This ‘madness’ takes the form of ‘of undaunting audacity, preparedness and enthusiasm for decisive and radical action to overturn existing ways of doing things and thinking’.[iii] Sankara himself urged that:

‘It is both necessary and urgent that our trained personnel and those who work with the pen learn that there is no such thing as neutral writing. In these stormy times we cannot give today’s and yesterday’s enemies a monopoly over thought, imagination, and creativity.’[iv]

This bold storm of creativity was what made Sankara a unique leader. He came from a ‘normalised rural poverty’ in one of the world’s most wealth-deprived countries. He grew up with what Patricia McFadden calls a strong ‘resistance consciousness’, demonstrated through his devotion to his mother and sisters, a series of childhood encounters with French colonialists and colonial inequalities and later by his exclusion from pursuing a medical degree due to his family’s lack of elite socio-economic and political connections. Alongside his radical feminism and populism, Sankara also brought a love of music (he was a guitarist) and the arts, which likely played a large part in his willingness and ability to ascertain the value of nonconformity. This included the ‘madness’ of believing that the people of his impoverished landlocked country could proclaim themselves as ‘upright’ (Burkinabé) and in no need of conditionally attaching themselves to any patron.
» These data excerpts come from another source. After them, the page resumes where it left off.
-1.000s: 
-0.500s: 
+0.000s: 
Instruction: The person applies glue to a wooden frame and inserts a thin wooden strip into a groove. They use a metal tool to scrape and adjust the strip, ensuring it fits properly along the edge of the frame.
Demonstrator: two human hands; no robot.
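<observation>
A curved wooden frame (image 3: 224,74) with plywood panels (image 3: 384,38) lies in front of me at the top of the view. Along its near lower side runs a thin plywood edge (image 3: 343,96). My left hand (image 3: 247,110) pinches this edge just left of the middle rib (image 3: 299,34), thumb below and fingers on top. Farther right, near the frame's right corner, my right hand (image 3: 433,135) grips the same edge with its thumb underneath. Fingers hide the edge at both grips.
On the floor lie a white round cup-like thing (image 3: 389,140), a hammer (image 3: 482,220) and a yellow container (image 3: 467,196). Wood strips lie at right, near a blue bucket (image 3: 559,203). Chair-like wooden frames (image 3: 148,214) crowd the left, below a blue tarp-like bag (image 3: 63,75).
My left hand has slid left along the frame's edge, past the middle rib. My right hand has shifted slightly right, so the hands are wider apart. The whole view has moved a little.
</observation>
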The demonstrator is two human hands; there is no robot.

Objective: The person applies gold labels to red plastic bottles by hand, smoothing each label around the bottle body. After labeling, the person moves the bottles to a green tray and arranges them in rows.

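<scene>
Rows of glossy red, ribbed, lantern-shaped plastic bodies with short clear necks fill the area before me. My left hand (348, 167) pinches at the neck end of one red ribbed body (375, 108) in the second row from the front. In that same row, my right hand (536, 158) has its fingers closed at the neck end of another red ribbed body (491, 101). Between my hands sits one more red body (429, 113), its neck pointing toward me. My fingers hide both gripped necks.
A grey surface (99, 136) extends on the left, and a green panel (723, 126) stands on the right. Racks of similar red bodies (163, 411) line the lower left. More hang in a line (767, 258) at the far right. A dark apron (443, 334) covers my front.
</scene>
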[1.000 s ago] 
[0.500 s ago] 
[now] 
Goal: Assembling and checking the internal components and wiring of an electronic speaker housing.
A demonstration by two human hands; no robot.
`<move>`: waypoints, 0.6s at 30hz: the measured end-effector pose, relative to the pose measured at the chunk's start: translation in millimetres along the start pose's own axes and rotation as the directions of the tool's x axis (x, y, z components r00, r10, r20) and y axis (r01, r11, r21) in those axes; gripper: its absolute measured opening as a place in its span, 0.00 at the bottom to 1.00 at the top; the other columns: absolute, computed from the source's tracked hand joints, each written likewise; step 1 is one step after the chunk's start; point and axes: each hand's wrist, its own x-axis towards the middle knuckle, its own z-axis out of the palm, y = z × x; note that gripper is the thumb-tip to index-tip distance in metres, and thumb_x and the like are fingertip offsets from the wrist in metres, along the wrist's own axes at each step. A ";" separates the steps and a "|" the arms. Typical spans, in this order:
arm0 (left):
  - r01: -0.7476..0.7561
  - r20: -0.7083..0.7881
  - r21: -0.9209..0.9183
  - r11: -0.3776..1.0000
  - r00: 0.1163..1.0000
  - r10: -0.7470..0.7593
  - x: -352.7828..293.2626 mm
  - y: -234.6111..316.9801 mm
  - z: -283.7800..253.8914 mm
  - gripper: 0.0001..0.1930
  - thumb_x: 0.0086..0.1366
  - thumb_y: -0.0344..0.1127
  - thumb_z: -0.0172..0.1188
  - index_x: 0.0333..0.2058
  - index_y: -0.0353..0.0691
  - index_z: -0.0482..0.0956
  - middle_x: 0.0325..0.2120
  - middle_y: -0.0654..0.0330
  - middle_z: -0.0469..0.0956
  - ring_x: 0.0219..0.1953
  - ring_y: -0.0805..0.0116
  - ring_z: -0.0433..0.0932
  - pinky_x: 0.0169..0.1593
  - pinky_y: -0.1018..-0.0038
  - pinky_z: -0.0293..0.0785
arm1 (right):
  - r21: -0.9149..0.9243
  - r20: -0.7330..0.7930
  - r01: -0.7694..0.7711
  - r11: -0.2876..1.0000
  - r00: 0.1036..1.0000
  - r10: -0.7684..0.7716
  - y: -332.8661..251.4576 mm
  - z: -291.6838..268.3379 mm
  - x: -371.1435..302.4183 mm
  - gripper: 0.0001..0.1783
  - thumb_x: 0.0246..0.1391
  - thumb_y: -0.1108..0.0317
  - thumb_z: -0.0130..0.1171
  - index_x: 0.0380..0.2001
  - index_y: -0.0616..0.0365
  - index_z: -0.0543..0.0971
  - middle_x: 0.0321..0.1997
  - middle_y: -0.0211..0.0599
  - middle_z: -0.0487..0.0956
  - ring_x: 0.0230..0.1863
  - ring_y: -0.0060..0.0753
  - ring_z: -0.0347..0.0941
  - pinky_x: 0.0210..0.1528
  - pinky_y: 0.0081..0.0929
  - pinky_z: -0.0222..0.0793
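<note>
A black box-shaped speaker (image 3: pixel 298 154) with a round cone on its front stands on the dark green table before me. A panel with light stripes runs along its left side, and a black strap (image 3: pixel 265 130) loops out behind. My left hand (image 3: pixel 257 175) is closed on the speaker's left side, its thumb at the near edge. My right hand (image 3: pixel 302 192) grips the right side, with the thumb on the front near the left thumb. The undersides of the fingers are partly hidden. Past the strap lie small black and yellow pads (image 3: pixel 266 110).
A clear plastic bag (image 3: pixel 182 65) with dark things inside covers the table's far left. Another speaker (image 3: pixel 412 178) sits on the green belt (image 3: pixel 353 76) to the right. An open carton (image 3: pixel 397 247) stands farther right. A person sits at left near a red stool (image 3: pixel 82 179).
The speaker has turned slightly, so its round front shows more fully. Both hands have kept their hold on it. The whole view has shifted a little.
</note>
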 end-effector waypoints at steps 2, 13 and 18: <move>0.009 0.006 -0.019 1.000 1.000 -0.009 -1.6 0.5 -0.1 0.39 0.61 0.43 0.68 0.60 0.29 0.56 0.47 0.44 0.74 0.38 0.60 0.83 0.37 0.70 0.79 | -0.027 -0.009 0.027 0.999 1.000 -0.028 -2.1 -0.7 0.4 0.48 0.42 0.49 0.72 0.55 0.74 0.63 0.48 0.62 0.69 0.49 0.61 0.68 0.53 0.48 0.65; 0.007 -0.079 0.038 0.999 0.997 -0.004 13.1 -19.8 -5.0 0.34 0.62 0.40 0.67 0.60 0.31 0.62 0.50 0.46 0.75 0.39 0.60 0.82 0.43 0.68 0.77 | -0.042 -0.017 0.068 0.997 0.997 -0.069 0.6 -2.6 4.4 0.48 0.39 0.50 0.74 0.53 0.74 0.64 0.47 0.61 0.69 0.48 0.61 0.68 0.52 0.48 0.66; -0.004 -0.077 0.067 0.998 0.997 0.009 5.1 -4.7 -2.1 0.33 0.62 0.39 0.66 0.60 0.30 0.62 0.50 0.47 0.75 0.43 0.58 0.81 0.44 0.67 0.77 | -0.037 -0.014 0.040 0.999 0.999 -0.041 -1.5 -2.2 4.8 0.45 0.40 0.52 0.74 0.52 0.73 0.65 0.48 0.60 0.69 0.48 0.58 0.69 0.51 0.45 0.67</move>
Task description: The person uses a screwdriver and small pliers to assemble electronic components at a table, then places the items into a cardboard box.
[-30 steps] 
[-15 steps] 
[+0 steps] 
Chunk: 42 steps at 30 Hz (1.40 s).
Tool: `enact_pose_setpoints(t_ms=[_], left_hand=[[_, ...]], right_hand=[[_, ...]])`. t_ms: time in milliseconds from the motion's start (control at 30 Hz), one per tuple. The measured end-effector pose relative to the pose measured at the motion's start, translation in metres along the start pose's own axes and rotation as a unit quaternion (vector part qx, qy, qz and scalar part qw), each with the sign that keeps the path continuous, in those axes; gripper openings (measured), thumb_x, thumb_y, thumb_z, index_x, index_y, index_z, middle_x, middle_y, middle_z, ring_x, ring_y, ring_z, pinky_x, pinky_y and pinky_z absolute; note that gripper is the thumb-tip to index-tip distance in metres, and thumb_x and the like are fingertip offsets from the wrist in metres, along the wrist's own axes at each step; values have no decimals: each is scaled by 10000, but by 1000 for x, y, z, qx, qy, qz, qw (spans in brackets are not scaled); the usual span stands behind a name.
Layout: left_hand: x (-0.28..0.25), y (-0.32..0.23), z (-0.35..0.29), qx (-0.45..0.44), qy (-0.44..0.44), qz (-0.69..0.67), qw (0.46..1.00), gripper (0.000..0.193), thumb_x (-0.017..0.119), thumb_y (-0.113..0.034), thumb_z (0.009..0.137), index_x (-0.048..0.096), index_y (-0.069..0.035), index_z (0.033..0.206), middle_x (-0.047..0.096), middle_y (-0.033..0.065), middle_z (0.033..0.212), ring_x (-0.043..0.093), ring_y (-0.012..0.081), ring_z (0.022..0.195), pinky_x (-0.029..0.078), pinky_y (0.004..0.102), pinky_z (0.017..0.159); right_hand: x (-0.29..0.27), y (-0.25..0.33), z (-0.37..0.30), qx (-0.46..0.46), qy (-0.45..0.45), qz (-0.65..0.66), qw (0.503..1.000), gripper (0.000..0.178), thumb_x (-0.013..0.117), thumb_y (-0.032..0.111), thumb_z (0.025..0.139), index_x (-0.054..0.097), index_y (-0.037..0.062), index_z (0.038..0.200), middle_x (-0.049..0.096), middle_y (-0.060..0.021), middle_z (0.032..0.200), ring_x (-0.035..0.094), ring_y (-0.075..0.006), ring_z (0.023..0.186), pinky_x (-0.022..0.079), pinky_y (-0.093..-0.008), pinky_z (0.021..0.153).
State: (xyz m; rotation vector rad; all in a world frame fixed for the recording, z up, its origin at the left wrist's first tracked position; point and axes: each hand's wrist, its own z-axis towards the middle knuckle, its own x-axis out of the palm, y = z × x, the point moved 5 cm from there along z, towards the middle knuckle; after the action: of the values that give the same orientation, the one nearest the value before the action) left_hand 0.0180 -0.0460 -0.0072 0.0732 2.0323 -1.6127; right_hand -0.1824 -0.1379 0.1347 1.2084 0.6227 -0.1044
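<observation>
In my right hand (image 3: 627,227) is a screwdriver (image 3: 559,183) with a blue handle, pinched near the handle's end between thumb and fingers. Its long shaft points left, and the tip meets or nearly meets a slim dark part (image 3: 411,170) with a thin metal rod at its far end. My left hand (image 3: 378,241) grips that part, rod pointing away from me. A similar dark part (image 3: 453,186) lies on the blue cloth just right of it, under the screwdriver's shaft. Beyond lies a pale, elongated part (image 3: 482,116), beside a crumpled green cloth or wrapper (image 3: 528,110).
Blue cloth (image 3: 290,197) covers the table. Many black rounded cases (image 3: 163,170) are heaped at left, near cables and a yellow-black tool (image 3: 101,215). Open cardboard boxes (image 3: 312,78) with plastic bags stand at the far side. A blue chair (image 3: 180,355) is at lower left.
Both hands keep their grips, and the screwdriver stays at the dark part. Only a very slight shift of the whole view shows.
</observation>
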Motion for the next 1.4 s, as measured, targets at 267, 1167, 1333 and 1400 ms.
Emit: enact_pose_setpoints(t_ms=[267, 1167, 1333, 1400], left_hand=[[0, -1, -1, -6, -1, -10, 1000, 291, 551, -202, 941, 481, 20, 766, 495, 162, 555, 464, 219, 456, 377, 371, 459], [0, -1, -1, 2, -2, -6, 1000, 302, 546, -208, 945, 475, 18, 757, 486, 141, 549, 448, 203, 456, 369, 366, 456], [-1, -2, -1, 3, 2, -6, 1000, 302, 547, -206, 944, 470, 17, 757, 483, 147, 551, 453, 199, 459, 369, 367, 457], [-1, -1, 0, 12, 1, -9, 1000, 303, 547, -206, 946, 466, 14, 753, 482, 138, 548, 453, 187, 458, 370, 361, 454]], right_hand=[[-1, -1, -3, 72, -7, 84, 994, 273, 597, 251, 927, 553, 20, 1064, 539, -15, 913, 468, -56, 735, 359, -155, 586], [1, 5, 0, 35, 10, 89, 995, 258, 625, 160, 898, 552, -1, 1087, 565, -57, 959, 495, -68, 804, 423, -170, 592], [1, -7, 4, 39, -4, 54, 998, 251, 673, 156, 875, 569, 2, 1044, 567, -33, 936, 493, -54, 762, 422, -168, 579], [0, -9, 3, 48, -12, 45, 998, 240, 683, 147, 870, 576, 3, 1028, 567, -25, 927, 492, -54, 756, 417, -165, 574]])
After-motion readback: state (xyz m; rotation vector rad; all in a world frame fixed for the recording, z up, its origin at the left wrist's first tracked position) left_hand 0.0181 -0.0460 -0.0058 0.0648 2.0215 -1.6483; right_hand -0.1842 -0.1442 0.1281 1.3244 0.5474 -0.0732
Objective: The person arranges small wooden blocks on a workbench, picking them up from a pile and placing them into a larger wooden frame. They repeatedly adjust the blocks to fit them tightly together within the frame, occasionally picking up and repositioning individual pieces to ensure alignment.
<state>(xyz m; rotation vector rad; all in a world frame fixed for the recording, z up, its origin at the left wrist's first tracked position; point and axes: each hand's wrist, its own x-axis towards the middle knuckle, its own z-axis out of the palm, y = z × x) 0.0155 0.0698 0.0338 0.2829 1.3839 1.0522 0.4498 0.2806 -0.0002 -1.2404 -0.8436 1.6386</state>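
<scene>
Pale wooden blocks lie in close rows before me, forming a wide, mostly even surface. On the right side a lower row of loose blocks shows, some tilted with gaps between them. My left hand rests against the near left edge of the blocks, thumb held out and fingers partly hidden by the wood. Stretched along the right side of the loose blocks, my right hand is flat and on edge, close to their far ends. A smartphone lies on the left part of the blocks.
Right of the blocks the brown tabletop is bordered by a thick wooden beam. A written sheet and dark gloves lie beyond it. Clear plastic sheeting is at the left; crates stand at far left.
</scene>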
There is little disagreement among decolonial scholar-activists on the enormity of his courage and creativity in standing up to Western neoliberal imperialist administrators as well as potential patrons in Libya and the Soviet Union. Regarding his relationship with Libya’s Qaddafi, for example, Sankara replied, ‘When it comes to ideology, we’re not virgins’. Sankara unflinchingly spoke his truths and the truths of so many. Before French President Mitterand he asked, ‘why are killers like Pieter Botha … authorized to travel to France?’ Before the United Nations General Assembly: ‘he who feeds you also imposes his will’. Before the African Union, ‘debt is a cleverly managed re-conquest of Africa … each of us becomes the financial slave, which is to say a true slave’.

Sankara’s vision did not make him many friends among those who craved clients. However, if one is looking for radical transformation rather than patrons, then one can potentially change history. Sankara intervened not only in regard to radical human rights (as if it is radical to oppose apartheid!), debt and women’s dignity, but also food sovereignty, local extractive and textile industries, health, literacy and the arts. How history may have been different had Sankara’s ideas and the ideas of his comrades been part of central academic spaces from the beginning. Akufo-Addo’s recent expressions, for example, would not stand out as quite so impressive—they might have, indeed, not even been necessary—because there would have been sustained and concrete efforts to ‘move Africa beyond aid’ for 30 years.

 

A Multidimensional Conversation

In any consideration of Sankara’s work it is important to not place him on a pedestal, as he constantly reminded us during his lifetime. (This was a leader who eschewed the idea of a biography because it focused too much attention on him, who scoffed at songs written in his honour and who refused to have his photographs hung in public buildings.) Rather, we acknowledge and cultivate his ideas and legacy within the ecosystems of intellectual, political and activist debates on contemporary African politics.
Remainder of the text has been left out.